Experts, including those at the Federal Reserve, predicted that the United States would enter a recession in the second half of 2023. However, fueled by the strength of consumption, the world's leading economy has defied expectations and resisted tightening monetary policy much more than expected. Gross domestic product (GDP) grew by 0.8% in the fourth quarter of the year (at an annual rate of 3.3%), according to the first estimate published this Thursday by the Bureau of Economic Analysis, dependent on the Ministry of Commerce.
This growth represents a slowdown from the quarterly 1.2% (annualized 4.9%) in the third quarter, when the economy surprisingly accelerated and grew at the highest rate since 2021, but it is still dynamic Development of economic activity and exceeds analysts' forecasts. The data, which will be revised twice as more information becomes available, shows consumption continues to drive expansion.
The increase in real GDP reflected an increase in consumer spending on goods and services, exports, state and local government spending, nonresidential fixed investment, federal spending, and investment in private inventories. and residential investment. Imports, which remain in the GDP calculation, also increased. For all of 2023, real GDP increased by 2.5% (from the annual level in 2022 to the annual level in 2023), compared to an increase of 1.9% in 2022. The growth mainly reflected an increase in non-residential consumer spending reflected investment, state and local government spending, exports and federal spending, which were partially offset by declines in housing investment and inventory investment.

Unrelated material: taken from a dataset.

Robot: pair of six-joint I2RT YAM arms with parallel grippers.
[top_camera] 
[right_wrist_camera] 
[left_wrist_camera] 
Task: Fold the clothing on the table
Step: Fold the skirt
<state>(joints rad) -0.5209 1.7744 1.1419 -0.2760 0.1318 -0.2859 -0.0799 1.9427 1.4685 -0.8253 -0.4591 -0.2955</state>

Imports fell.
The Federal Reserve has made its most aggressive interest rate hikes since the 1980s to combat inflation, which was also the highest in four decades. Its President Jerome Powell has so far achieved the desired soft landing of the economy, i.e. reducing inflation, without triggering a recession. Savings accumulated during the pandemic and strong job creation contributed to this better-than-expected performance. Despite interest rate hikes, international conflicts, banking turmoil, strikes and other setbacks, the U.S. economy remained strong in 2023.
Now the US Federal Reserve is preparing to start cutting interest rates, but without undue haste. Members of the Federal Reserve's Monetary Policy Committee in December forecast a 0.75-point decline in the price of money over the course of 2024, although it is not clear when the first move will occur. Powell is expected to provide some guidance after the Federal Reserve meeting next week.
The Federal Reserve's Monetary Policy Committee members' forecasts for 2024, released in December, anticipate the desired scenario: growth of 1.4%, an unemployment rate of 4.1% and inflation close to the 2% target.
This puts the US economy into full swing in 2024, the election year in which President Joe Biden is seeking re-election. Growth, industrial and infrastructure investment and job creation are some of the benefits of his presidency's economic record. However, the high inflation he suffered in the first three years of his presidency continues to weigh on voters. Inflation has fallen, but prices have not fallen, and consumers see that when they go to the supermarket or gas station.
Tom Barkin, president of the Richmond Federal Reserve, warned this month of risks to growth and inflation. “A soft landing is increasingly conceivable, but by no means inevitable. I see four risks. The US economy could run out of fuel. Unexpected turbulence could occur. Inflation could stabilize at a cruising level above our 2% target. And the landing could be delayed if the U.S. economy continues to underperform,” he noted in a speech in Raleigh, North Carolina.
Follow all information Business And Business on Facebook and Xor in our weekly newsletter
The five-day agenda
The most important business quotes of the day, with the keys and context to understand their significance.